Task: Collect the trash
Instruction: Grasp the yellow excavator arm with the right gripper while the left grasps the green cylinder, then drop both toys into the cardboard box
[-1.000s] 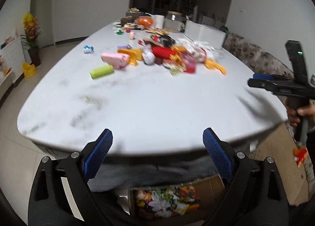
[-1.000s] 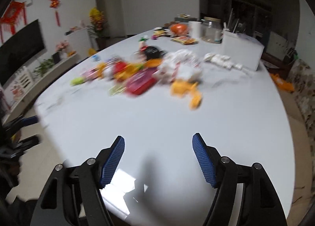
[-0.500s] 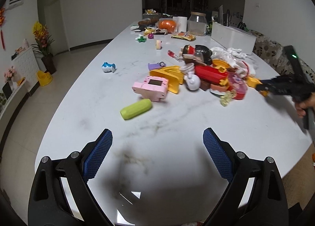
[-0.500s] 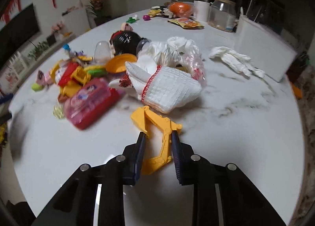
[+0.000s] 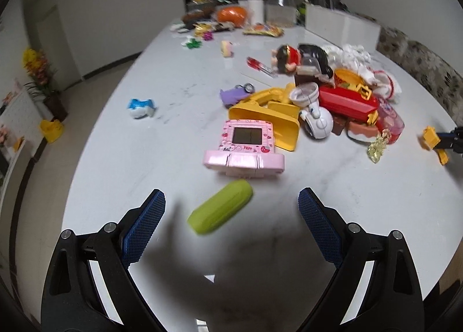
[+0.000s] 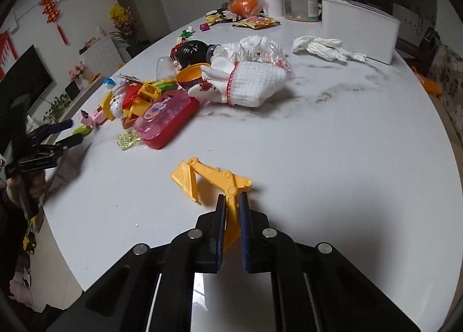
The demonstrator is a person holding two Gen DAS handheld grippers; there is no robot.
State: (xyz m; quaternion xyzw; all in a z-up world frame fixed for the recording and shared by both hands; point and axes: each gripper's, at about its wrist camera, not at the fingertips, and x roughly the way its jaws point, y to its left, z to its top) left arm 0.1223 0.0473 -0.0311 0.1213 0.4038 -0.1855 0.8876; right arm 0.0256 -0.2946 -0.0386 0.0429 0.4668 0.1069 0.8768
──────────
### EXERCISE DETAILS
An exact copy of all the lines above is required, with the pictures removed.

### SOLUTION TO THIS PROBLEM
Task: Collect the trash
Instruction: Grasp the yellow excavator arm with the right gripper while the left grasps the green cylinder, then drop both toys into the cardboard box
[-1.000s] 
[-1.000s] 
[-0.500s] 
[-0.500s] 
[+0.000s] 
[+0.000s] 
The demonstrator is a person holding two Gen DAS handheld grippers; there is no robot.
State: (xyz m; quaternion xyzw; all in a z-up world frame fixed for the recording and shared by both hands; point and axes: each gripper's, at about its wrist camera, not at the fingertips, and x roughly the way its jaws point, y to its left, z to its top) left arm 0.1223 0.0473 -0.0311 0.1213 0.4038 -0.1855 0.8876; right arm 0.0256 -0.2946 -0.0386 0.0429 0.4668 0.1069 0.8768

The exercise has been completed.